- [Work item]
Look below for the line that contains "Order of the", then copy it and each following line exactly, through and including the line that contains "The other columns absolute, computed".

- [Dataset extract]
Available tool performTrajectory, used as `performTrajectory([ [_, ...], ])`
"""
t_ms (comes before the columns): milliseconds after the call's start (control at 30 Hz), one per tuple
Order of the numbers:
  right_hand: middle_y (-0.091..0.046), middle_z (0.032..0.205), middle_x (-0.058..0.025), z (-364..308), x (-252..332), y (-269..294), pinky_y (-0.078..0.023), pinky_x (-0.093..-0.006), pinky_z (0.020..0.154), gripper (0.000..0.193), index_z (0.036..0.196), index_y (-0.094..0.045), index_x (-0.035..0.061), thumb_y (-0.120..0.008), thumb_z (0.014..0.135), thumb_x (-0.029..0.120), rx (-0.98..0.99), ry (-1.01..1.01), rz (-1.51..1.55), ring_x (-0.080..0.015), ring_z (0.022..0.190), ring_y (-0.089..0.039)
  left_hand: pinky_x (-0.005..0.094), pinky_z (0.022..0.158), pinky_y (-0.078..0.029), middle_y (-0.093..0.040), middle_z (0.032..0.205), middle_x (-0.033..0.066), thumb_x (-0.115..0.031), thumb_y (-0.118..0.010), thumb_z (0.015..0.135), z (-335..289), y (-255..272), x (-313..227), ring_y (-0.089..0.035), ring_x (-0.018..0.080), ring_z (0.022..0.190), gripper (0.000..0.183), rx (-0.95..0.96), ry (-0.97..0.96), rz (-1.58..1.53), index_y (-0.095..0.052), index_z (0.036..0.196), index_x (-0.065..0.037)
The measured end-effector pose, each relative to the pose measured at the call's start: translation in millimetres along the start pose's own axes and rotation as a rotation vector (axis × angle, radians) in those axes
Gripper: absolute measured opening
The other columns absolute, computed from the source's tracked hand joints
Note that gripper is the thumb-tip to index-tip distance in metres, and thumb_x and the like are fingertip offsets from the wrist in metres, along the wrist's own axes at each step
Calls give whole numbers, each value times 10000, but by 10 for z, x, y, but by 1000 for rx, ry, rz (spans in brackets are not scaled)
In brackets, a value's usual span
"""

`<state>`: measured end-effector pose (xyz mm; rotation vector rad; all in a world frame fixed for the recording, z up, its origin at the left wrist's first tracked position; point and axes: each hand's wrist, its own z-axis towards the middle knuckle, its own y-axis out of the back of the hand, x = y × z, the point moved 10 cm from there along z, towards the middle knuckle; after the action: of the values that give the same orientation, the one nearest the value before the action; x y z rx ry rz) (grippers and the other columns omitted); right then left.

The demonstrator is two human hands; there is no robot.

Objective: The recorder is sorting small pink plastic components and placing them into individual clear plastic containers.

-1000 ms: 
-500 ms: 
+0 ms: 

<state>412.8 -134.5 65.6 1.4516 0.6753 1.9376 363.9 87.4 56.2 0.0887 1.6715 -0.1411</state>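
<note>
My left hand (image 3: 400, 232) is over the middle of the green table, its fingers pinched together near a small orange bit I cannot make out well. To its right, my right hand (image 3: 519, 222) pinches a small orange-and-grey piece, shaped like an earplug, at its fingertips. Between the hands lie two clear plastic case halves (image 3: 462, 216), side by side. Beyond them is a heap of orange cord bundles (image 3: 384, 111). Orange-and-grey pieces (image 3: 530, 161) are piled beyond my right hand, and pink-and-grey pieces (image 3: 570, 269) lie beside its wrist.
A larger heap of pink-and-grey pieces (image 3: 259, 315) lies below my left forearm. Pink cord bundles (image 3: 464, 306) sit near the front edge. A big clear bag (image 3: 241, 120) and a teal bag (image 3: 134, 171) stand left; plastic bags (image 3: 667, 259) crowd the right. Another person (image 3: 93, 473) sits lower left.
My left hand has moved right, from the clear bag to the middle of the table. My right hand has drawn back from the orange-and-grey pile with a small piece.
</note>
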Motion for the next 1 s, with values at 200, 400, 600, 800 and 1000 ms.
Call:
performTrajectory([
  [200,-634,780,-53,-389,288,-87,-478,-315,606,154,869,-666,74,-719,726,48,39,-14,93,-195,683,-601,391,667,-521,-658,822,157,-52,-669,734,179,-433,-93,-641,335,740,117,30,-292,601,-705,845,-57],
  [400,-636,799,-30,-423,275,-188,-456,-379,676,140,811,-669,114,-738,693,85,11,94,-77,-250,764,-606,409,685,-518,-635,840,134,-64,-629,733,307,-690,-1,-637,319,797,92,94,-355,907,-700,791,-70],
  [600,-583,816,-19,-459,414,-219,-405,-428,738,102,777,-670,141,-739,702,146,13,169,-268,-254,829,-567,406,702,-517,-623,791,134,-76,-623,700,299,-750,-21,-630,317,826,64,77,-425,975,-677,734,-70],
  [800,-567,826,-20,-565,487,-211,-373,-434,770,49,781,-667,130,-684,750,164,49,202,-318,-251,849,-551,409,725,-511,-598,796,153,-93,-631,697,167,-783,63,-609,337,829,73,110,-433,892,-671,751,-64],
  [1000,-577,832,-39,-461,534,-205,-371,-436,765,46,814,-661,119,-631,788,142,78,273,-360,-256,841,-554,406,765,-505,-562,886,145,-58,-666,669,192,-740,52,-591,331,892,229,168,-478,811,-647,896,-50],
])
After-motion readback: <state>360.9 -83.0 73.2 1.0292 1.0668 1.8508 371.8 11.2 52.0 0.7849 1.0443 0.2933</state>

- [Written solution]
Order of the numbers:
  right_hand: middle_y (-0.091..0.046), middle_z (0.032..0.205), middle_x (-0.058..0.025), z (-364..308), x (-252..332), y (-269..294), pinky_y (-0.078..0.023), pinky_x (-0.093..-0.006), pinky_z (0.020..0.154), gripper (0.000..0.193), index_z (0.036..0.196), index_y (-0.094..0.045), index_x (-0.035..0.061), thumb_y (-0.120..0.008), thumb_z (0.014..0.135), thumb_x (-0.029..0.120), rx (-0.98..0.99), ry (-1.01..1.01), rz (-1.51..1.55), ring_x (-0.080..0.015), ring_z (0.022..0.190), ring_y (-0.089..0.039)
  left_hand: pinky_x (-0.005..0.094), pinky_z (0.022..0.158), pinky_y (-0.078..0.029), middle_y (-0.093..0.040), middle_z (0.032..0.205), middle_x (-0.033..0.066), thumb_x (-0.115..0.031), thumb_y (-0.118..0.010), thumb_z (0.015..0.135), z (-335..289), y (-255..272), x (-313..227), ring_y (-0.089..0.035), ring_x (-0.018..0.080), ring_z (0.022..0.190), gripper (0.000..0.183), rx (-0.95..0.96), ry (-0.97..0.96), rz (-1.58..1.53), index_y (-0.095..0.052), index_z (0.036..0.196), index_x (-0.065..0.037)
The measured end-effector pose, each relative to the pose measured at the call's start: translation in millimetres along the start pose's own axes and rotation as a rotation vector (axis × angle, radians) in those axes
Gripper: absolute measured opening
The other columns absolute, computed from the source's tracked hand joints

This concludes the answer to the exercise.